- Published on
Fitbit Data Analysis
- Authors
- Name
- James Gardiner
- @_JamesRG
For Christmas I was lucky enough to get a Fitbit Charge HR from my wife. The fact that I'd previously asked for one to 'do data analysis on' slightly mystified and amused her, but she still went ahead and suprised me with it!
I've been hoping to use the monitor as a way to personalise an analysis of data, to see how the results feel when they relate to me (and especially my health), rather than some data that are abstract from me as an indivdual. If at the same time I can view my own health through new tools, then it's a bonus.
Here I outline how I go about storing and analysing the heart rate data generated by the device using Postgres, Pandas and a Jupyter notebook.
Charge HR
In terms of sensors, the Charge HR is well equipped: it has an optical heart rate monitor, a 3-axis accelerometer and an altimeter. These produce high resolution heart rate (hr) data, length of time asleep (and quality of sleep), floors climbed and an estimate of the number of minutes the wearer is 'active' for a day. This is all pretty comprehensive, but for this post I'm focussing on my hr data, and in particular what Fitbit calls intraday data, which are heart rate data at up to 1 second resolution.
Accessing the Data
There are two ways to get access to intraday data. Either pay $49.99 a year on a Fitbit Premium subscription which allows export of the data in CSV format, or gather the data using Fitbit's API. Obviously I'm not going to pay to get data when I can do the same for free, but I think there are some questions to be asked about requiring paid access to your own personally generated data if you lack the technical skills to gather them through an API.
In any case, to get the data I used the following method.
- Sign up for the Fitbit API and register a 'personal' type app. The important aspects here are ensuring the Browser app type is selected and the callback url is set to
http://127.0.0.1:8080/
. - Install python-fitbit into whatever Python environment you're working with. At the time of writing, I needed to install from master on github rather than PyPi due to issues with OAUTH2 authentication. The fixed version may be released by the time you read this post.
- Run the
gather_keys_oauth2.py
script available in the repo, passing it the client id and client secret for your app (which are available on the manage my apps page of the Fitbit site). Save the access token and refresh tokens in a file. I used a simple JSON file called tokens.json with the format:
{
"ACCESS_TOKEN": "YOURACCESSTOKEN",
"CLIENT_SECRET": "YOURCLIENTSECRET",
"REFRESH_TOKEN": "YOURREFRESHTOKEN",
"CLIENT_ID": "YOURCLIENTID"
}
4.Clone my heart_rate_analysis
repo, and run the setup_hr_db.py
script. This requires postgres and a database called fitbit
(though you can change the connection_string
to something else if you want, the script relies on SQLAlchemy). I'm using Postgres as I wanted to try mixing SQL and JSON in a single database. If you've saved a tokens.json
file in the same directory as this script, it will read in your keys from there, otherwise specify their location in main().

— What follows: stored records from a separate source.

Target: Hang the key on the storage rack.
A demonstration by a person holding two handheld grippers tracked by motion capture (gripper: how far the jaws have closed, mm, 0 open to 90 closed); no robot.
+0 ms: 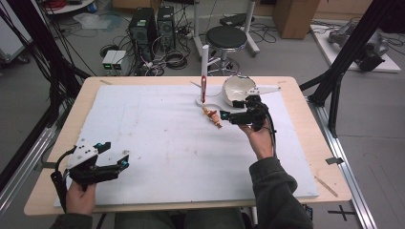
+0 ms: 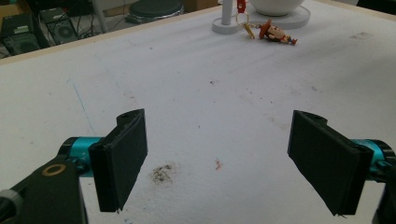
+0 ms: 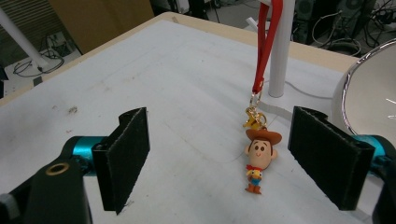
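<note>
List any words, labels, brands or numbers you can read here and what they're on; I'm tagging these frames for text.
None can be read.
The cowboy figure keychain and its red strap carry no visible lettering.
The white bowl and white post are plain.
Any labels on the computer towers are too small and blurred.

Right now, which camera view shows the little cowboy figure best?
The right gripper view: the cowboy figure lies close, between open jaws, face and hat clear. In the high view it is tiny; in the left gripper view it lies far off.
</note>
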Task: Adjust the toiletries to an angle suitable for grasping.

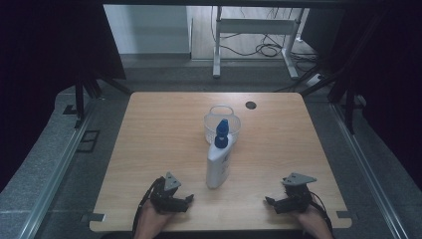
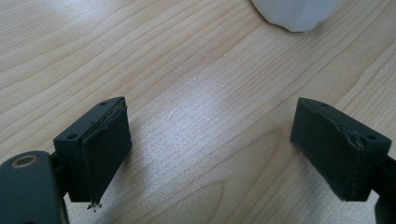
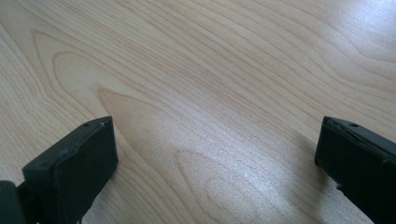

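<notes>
A white bottle [image 1: 219, 162] with a blue cap [image 1: 222, 133] stands at the middle of the wooden table [image 1: 164, 129]. Its rounded base [image 2: 295, 13] shows at the top of the left gripper view. Right behind it sits a clear plastic basket [image 1: 222, 119]. My left gripper [image 1: 189, 198] rests near the front edge, left of the bottle, jaws wide open over bare wood [image 2: 211, 144]. My right gripper [image 1: 269, 201] rests near the front edge to the bottle's right, also open with nothing between its jaws [image 3: 215, 158].
A round cable hole [image 1: 250, 105] lies near the table's back edge. Beyond the table stand a white desk frame [image 1: 259, 30] and loose cables [image 1: 268, 49] on the floor. Metal rails [image 1: 59, 174] run along both sides of the table.
</notes>
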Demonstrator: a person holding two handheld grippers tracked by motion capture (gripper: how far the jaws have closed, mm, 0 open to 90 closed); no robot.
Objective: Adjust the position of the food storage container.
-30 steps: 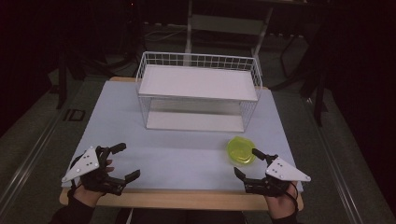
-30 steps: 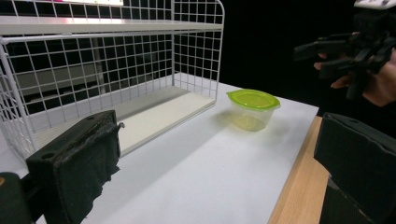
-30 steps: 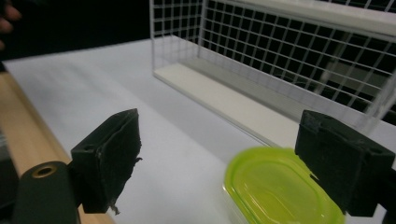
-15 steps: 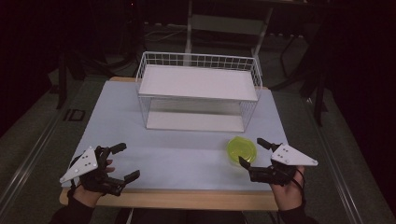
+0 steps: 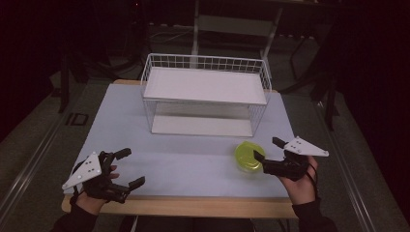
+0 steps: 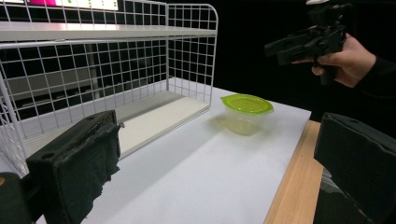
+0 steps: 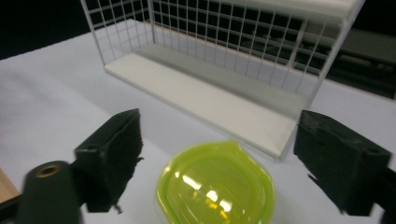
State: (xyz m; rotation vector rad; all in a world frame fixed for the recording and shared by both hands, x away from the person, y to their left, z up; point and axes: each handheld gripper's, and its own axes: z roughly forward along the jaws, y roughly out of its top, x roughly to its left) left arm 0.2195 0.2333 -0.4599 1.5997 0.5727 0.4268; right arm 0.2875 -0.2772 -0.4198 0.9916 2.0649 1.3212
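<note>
High view: The left gripper (image 5: 125, 167) is held above the near left corner of the table (image 5: 193, 162), its jaws spread wide with nothing between them. The right gripper (image 5: 269, 149) is held near the table's right edge, its jaws also spread. The green-lidded container (image 5: 249, 155) stands on the table's white surface just left of the right gripper's jaw tips; whether they touch cannot be told. The white wire rack (image 5: 205, 94) stands at the far middle of the table, with a solid white upper shelf and a white base plate. The container sits near the rack's near right corner, apart from it.

Left gripper view: The two black jaws stand far apart at the bottom left and bottom right, empty. The container (image 6: 246, 112) stands upright on the table (image 6: 201, 172) beyond them, lid closed, just right of the rack (image 6: 107, 74). The right gripper (image 6: 299, 44), held by a hand (image 6: 348, 60), hovers above and to the right of the container.

Right gripper view: The jaws are spread, one at each side. The container (image 7: 217, 184) lies below and between them, seen from above, with a gap to each jaw. The rack (image 7: 224, 60) stands beyond it.
</note>
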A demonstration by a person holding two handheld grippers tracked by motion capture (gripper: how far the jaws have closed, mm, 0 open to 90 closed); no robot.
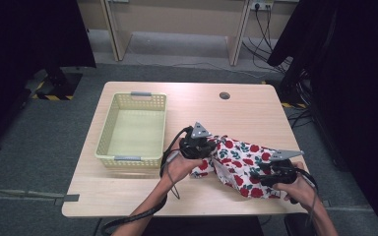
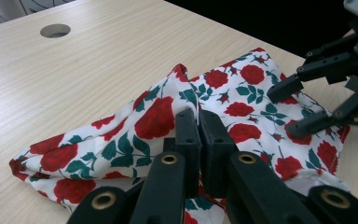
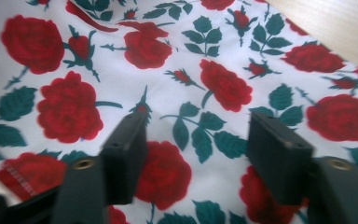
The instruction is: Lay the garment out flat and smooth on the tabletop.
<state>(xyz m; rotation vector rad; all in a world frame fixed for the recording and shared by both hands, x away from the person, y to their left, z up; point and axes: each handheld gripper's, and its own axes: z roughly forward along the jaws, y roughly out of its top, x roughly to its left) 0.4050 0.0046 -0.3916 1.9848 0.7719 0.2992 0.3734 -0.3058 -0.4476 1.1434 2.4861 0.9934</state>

Analysis in Jupyter with Pandas
I looked at the data using the ubiquitous Jupyter Notebooks, and I've saved the basic investigative analyses I've done on these data to the repo in the link above (click through to see the rendered noteboom on GitHub.
The basic flow is:
- Connect to the db using psycopg2
- Using SQL, expand the JSON Arrays to individual JSON values:
SELECT r_hr,
DATE,
Jsonb_array_elements(hr) #> '{time}' AS TIME,
Jsonb_array_elements(hr) #> '{value}' AS value
FROM heart_rate
- Read these into pandas as a dataframe
- Reset the index as datetime objects
This then allows you to slice, dice and resample the data using time periods and dates, for example going from all the data:
to daily means:
is just one line of code:
# Resample to day using mean
dfrsmpl = df.resample('D', how='mean')
If you've cloned my repo, you can use this notebook to run the same analyses on your own data.
Next steps
I don't have much in the way of a time series yet, and it will be interesting to see how my heart rate changes over time (especially in relation to periods of the year where I'll be doing more or less exercise, i.e. Christmas).
Obviously this is only one aspect of the data collected by the Charge HR, and it might be possible to look at correlations between other data and my heart rate, but at the moment, I don't have any hard plans to do huge amounts of analysis on what is really a pet project. If that changes, I'll add some further blog posts.